Figure 3. Endoscopic submucosal dissection surgery.

Postoperative pathology confirmed the diagnosis of a spindle cell tumor of the duodenum, which was identified as a duodenal schwannoma (Figure 4A). Immunohistochemical staining results showed: SMA (–), Desmin (–), S-100 (+), Dog-1 (-), CD117 (-), CD34 (-), SDHB (+), and Ki-67 (approximately 1% +) (Figure 4B). These findings confirmed the diagnosis of a duodenal schwannoma.

Figure 4

Figure 4. (A) HE staining results. (B) Immunohistochemical results of S-100.

Based on the aforementioned examination results, the patient was diagnosed with a duodenal schwannoma.

3 Discussion

Schwannoma is a benign tumor originating from the perineural sheath cells and myelin-forming cells of the peripheral nervous system and can occur in any tissue or organ containing nerve fibers. It typically occurs in individuals aged between 20 and 50 years, with a peak incidence in women aged approximately 50 years. It is most commonly found in the head and face, extremities, and central nervous system but can also occur in the retroperitoneum and gastrointestinal tract. Schwannomas arising from the Auerbach’s plexus of the muscularis mucosae of the gastrointestinal tract are relatively rare, accounting for only 2.9% of gastrointestinal interstitial tumors. It was believed that the incidence of duodenal lesions is low. However, with the development of endoscopic technology and increased awareness of duodenal lesions among clinicians, the detection rate has increased from 0.3% to 4.6% (12–14). Clinically, the most common site of occurrence is the gastrointestinal tract, accounting for 60% to 70%, followed by the colon and rectum, with less common occurrences in the small intestine and esophagus, especially in duodenal schwannomas, which are often reported in case form in the literature (15).

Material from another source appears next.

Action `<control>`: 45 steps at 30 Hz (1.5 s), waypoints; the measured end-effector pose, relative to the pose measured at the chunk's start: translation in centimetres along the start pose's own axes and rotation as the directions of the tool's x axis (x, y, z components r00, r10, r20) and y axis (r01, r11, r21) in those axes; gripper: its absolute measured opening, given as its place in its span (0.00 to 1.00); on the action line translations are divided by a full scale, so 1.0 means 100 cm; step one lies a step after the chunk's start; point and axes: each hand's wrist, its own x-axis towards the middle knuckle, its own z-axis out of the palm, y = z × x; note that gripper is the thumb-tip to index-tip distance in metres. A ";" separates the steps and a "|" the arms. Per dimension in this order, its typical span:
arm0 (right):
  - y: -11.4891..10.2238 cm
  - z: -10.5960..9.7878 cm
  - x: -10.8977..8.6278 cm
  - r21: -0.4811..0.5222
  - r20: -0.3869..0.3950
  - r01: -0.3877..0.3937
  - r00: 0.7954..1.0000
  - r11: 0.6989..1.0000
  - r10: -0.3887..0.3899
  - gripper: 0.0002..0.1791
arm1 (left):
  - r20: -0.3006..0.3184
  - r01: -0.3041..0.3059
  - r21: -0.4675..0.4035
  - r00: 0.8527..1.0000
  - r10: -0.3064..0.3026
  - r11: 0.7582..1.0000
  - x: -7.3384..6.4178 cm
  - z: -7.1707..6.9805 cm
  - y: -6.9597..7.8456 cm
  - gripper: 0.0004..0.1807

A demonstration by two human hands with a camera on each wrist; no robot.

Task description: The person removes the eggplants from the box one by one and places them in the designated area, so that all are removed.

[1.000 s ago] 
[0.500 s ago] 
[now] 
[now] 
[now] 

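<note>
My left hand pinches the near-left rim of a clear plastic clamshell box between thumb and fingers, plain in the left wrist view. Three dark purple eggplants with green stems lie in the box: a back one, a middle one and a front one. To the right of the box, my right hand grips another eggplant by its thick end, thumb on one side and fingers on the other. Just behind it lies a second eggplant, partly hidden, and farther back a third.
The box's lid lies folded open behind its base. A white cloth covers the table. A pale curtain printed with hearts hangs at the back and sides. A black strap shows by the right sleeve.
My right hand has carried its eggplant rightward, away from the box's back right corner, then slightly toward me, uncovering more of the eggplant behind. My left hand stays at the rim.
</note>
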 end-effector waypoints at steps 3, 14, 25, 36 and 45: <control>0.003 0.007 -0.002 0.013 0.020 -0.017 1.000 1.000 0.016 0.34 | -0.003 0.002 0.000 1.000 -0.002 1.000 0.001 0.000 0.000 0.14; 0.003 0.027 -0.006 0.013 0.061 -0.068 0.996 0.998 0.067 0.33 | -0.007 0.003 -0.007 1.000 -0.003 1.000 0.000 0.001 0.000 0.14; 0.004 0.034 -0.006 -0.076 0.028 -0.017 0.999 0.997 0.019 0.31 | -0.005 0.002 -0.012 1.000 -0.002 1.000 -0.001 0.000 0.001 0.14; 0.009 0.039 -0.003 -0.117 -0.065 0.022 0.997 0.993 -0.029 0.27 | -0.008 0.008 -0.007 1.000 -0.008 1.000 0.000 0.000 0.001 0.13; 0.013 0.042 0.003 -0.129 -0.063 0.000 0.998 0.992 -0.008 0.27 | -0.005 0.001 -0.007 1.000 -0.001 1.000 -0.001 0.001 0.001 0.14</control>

With advancements in diagnostic techniques, such as high-resolution endoscopy and abdominal imaging (CT and MRI), clinicians are more likely to detect submucosal tumors in the duodenum that might have gone unnoticed in the past (16). Increased awareness of gastrointestinal lesions among clinicians has also contributed to this enhanced detection. As demonstrated in this case, duodenal schwannomas may be discovered incidentally during routine health check-ups or endoscopic procedures performed for unrelated reasons. The benign nature of these tumors often makes them asymptomatic until they are discovered by imaging or endoscopy. We emphasize the importance of considering duodenal schwannomas in the differential diagnosis of other gastrointestinal submucosal tumors, such as GISTs, ectopic pancreas, and neuroendocrine tumors, as these conditions may present with similar clinical and radiological features. We highlight how endoscopic procedures, including gastroscopy and endoscopic ultrasound, are increasingly used to identify and evaluate submucosal lesions, providing a more accurate assessment of the duodenal wall structure and enabling early detection of rare lesions such as schwannomas.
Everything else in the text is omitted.